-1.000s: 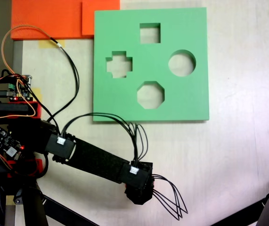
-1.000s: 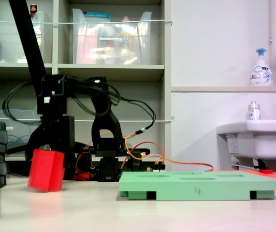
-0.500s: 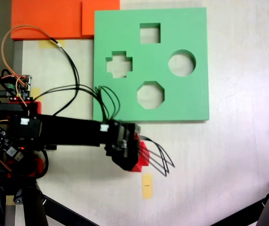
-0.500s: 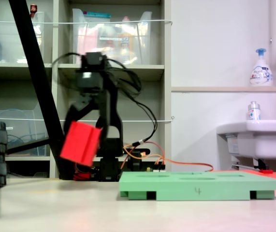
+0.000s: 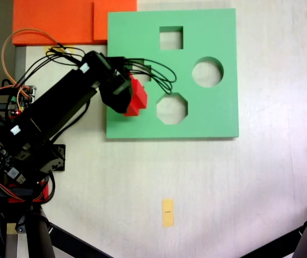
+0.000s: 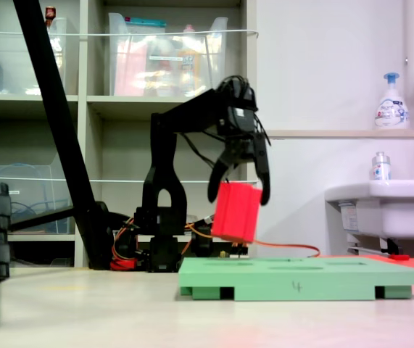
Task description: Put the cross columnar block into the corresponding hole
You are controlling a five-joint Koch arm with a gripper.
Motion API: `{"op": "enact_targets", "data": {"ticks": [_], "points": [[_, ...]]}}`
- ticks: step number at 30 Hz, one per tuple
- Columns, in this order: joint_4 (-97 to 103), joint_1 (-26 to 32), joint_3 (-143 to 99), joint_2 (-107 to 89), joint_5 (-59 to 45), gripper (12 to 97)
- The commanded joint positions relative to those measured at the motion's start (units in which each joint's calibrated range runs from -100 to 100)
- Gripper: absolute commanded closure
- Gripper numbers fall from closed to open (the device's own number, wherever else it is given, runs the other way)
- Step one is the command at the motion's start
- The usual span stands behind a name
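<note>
1. The gripper [image 6: 240,194] is clamped around the cross columnar block [image 6: 236,212], jaws on either side.
2. The block hangs tilted above the green foam board [image 5: 218,115], over the corresponding hole [image 5: 145,69].

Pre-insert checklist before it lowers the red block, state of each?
1. Grip: gripper fingers clamp the cross columnar block: ok.
2. Height: block hangs clear above the green board: ok.
3. Position over the corresponding hole: block sits below and left of it in the top fixed view, arm covers most of the cutout: cannot tell.
4. Block upright: tilted in the side fixed view: not ok.
5. Cross arms matched to the cutout: cannot tell.
6. Octagonal cutout beside it, block not over it: ok.
</note>
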Motion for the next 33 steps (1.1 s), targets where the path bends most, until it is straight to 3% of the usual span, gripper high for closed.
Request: {"op": "enact_targets", "data": {"ticks": [1,20,33], "points": [[-0.5,1.9,3.5,3.5,2.2,78.1],[17.0,4.9,5.5,11.8,3.5,78.1],[15.0,6.3,11.9,17.1,5.4,77.9]]}}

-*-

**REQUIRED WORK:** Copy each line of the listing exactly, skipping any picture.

**OUTPUT FOR THIS EXERCISE:**
-1.000s: 
-1.000s: 
-0.500s: 
-0.500s: 
+0.000s: 
+0.000s: 
Task description: Put the cross columnar block into the corresponding hole
You are controlling a five-joint Koch arm with a gripper.
Motion API: `{"op": "enact_targets", "data": {"ticks": [_], "points": [[_, ...]]}}`
- ticks: step number at 30 Hz, one per tuple
- Columns, in this order: joint_4 (-97 to 103), joint_1 (-26 to 32), joint_3 (-143 to 99), joint_2 (-107 to 89), joint_5 (-59 to 45), gripper (12 to 97)
- The commanded joint positions relative to those measured at the motion's start (units in which each joint's calibrated range runs from -100 to 100)
- Gripper: absolute commanded closure
- Gripper numbers fall from closed to open (the device's own number, wherever else it is given, runs the other way)
- Step one is the command at the motion's start
- The usual span stands behind a name
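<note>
1. The gripper [image 6: 240,194] is clamped around the cross columnar block [image 6: 236,212], jaws on either side.
2. The block hangs tilted above the green foam board [image 5: 218,115], over the corresponding hole [image 5: 145,69].

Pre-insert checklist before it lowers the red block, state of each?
1. Grip: gripper fingers clamp the cross columnar block: ok.
2. Height: block hangs clear above the green board: ok.
3. Position over the corresponding hole: block sits below and left of it in the top fixed view, arm covers most of the cutout: cannot tell.
4. Block upright: tilted in the side fixed view: not ok.
5. Cross arms matched to the cutout: cannot tell.
6. Octagonal cutout beside it, block not over it: ok.
</note>
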Motion for the next 33 steps (1.1 s), targets where the path bends most, until it is straight to 3% of the usual span, gripper high for closed.
Request: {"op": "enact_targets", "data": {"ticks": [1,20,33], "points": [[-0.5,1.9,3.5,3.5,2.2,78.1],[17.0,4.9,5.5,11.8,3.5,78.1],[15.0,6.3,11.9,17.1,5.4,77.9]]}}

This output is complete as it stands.